> Berita > Fakultas Kehutanan USU Terlibat dalam Penyusunan SRAK Gajah di Indonesia
Fakultas Kehutanan USU Terlibat dalam Penyusunan SRAK Gajah di Indonesia
Dipublikasi Pada
31 Oktober 2022
Dipublikasi Oleh
Anonymous Writer
Thumbnail Fakultas Kehutanan USU Terlibat dalam Penyusunan SRAK Gajah di Indonesia
Populasi gajah di Indonesia semakin terancam. Fakultas Kehutanan USU aktif dalam penyusunan SRAK Gajah 2018–2028 untuk pelestarian gajah dan habitatnya.
Gajah (Elephas maximus) di Indonesia semakin terancam. Populasi gajah yang tersebar di Sumatera dan Kalimantan menghadapi tekanan yang berat, baik dari segi populasi maupun habitat. Menurut Forum Konservasi Gajah Indonesia (FKGI), populasi gajah di Indonesia diperkirakan berkisar antara 2.400 hingga 2.800 ekor, tersebar di tujuh provinsi di Sumatera dan Kalimantan Utara.
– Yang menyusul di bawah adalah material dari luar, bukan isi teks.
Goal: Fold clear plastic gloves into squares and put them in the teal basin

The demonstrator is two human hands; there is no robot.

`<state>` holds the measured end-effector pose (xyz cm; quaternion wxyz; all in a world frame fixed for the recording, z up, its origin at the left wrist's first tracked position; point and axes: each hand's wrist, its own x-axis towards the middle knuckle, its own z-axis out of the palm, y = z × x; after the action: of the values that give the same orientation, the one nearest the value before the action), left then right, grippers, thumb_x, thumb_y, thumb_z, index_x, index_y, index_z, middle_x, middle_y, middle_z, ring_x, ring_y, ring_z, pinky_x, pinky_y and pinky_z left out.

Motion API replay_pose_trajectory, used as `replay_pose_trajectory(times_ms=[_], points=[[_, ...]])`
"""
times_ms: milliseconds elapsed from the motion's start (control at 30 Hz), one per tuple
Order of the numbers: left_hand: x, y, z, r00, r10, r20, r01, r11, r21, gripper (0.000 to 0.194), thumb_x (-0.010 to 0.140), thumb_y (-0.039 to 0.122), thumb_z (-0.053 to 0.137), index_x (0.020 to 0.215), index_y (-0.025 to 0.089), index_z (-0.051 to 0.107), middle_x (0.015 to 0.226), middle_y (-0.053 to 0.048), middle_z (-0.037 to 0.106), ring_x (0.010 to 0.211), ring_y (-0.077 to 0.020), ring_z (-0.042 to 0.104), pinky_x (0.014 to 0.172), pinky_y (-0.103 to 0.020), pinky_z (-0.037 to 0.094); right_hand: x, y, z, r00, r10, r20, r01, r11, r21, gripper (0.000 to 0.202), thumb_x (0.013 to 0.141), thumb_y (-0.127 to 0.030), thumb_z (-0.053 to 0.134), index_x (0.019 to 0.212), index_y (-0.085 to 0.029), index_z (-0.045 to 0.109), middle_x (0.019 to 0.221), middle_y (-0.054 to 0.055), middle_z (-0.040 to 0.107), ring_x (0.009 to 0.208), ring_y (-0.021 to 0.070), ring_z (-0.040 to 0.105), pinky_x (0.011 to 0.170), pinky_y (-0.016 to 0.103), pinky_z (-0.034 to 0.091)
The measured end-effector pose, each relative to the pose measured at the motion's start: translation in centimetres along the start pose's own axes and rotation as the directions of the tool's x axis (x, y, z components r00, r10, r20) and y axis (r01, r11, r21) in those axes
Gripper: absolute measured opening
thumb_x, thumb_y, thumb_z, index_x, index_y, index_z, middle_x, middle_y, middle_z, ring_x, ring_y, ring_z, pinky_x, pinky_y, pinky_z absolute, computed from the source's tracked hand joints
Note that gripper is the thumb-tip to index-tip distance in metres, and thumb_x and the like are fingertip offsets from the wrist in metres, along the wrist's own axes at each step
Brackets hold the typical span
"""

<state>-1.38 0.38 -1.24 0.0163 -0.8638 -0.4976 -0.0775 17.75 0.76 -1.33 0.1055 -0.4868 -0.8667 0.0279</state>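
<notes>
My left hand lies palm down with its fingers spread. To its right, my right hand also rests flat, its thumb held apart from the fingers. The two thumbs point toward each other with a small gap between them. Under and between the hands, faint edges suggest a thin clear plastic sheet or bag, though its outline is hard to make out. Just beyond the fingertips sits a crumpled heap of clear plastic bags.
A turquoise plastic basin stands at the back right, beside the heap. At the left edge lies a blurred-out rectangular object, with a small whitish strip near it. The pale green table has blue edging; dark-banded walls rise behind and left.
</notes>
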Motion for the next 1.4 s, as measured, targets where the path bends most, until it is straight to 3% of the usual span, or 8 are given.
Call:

Gajah masuk dalam daftar merah spesies yang terancam punah (critically endangered) menurut International Union for Conservation of Nature (IUCN). Salah satu ancaman terbesar adalah meningkatnya konflik gajah dengan manusia. Media massa sering memberitakan kematian gajah akibat diracun atau ditembak oleh masyarakat yang merasa terganggu oleh gajah yang memasuki area perkebunan dan permukiman. Habitat gajah juga menghadapi ancaman besar karena sebagian besar wilayahnya berada di kawasan dengan tingkat konflik tinggi. Berdasarkan data FKGI, sekitar 85% habitat gajah berada di luar kawasan konservasi yang tersebar di sepuluh kantong di Sumatera dan Kalimantan.
Dalam upaya memperkuat konservasi gajah, berbagai pemangku kepentingan telah menyusun Strategi dan Rencana Aksi Konservasi Gajah (SRAK Gajah) 2007–2017. Dokumen ini adalah dokumen resmi negara terkait konservasi dua subspesies gajah di Indonesia. Evaluasi terhadap implementasi SRAK Gajah 2007–2017 dilakukan oleh Direktorat Keanekaragaman Hayati (KKH), Direktorat Jenderal Konservasi Sumber Daya Alam dan Ekosistem, melalui pertemuan di Bogor pada 7–8 Agustus 2017. Pertemuan ini dihadiri oleh 50 peserta yang berasal dari berbagai pemangku kepentingan konservasi gajah di Indonesia.
Fakultas Kehutanan Universitas Sumatera Utara (USU), diwakili oleh Ketua Departemen Konservasi Sumber Daya Hutan, Dr. Achmad Siddik Thoha, S.Hut., M.Si., turut hadir dalam pertemuan ini sebagai salah satu perwakilan dari perguruan tinggi. Fakultas Kehutanan USU berperan aktif dalam evaluasi SRAK Gajah 2007–2017 dan penyusunan SRAK Gajah untuk periode 2018–2028.
Pertemuan ini menghasilkan rancangan SRAK Gajah 2018–2028 dengan visi "Living Harmony Between Elephant and Human." Enam isu utama dibahas, meliputi:
Kebijakan dan Tata Ruang.
Data dan Informasi.
Mitigasi Konflik Gajah dan Manusia.
Pengelolaan Populasi dan Habitat.
Penegakan Hukum dan Penyadartahuan.
Pemanfaatan Gajah dan Biomedik Konservasi.
Dari isu-isu tersebut, dirumuskan strategi, rencana aksi, waktu pelaksanaan, dan pihak pelaksana program. Draf SRAK Gajah ini diharapkan menjadi dokumen resmi negara yang dijadikan acuan bagi semua pihak terkait konservasi gajah di Indonesia.
Dalam pertemuan ini, Fakultas Kehutanan USU juga diusulkan menjadi anggota FKGI. Dengan bergabungnya Fakultas Kehutanan USU, diharapkan kontribusi nyata dalam konservasi gajah dan pelestarian hutan, khususnya di Sumatera Utara.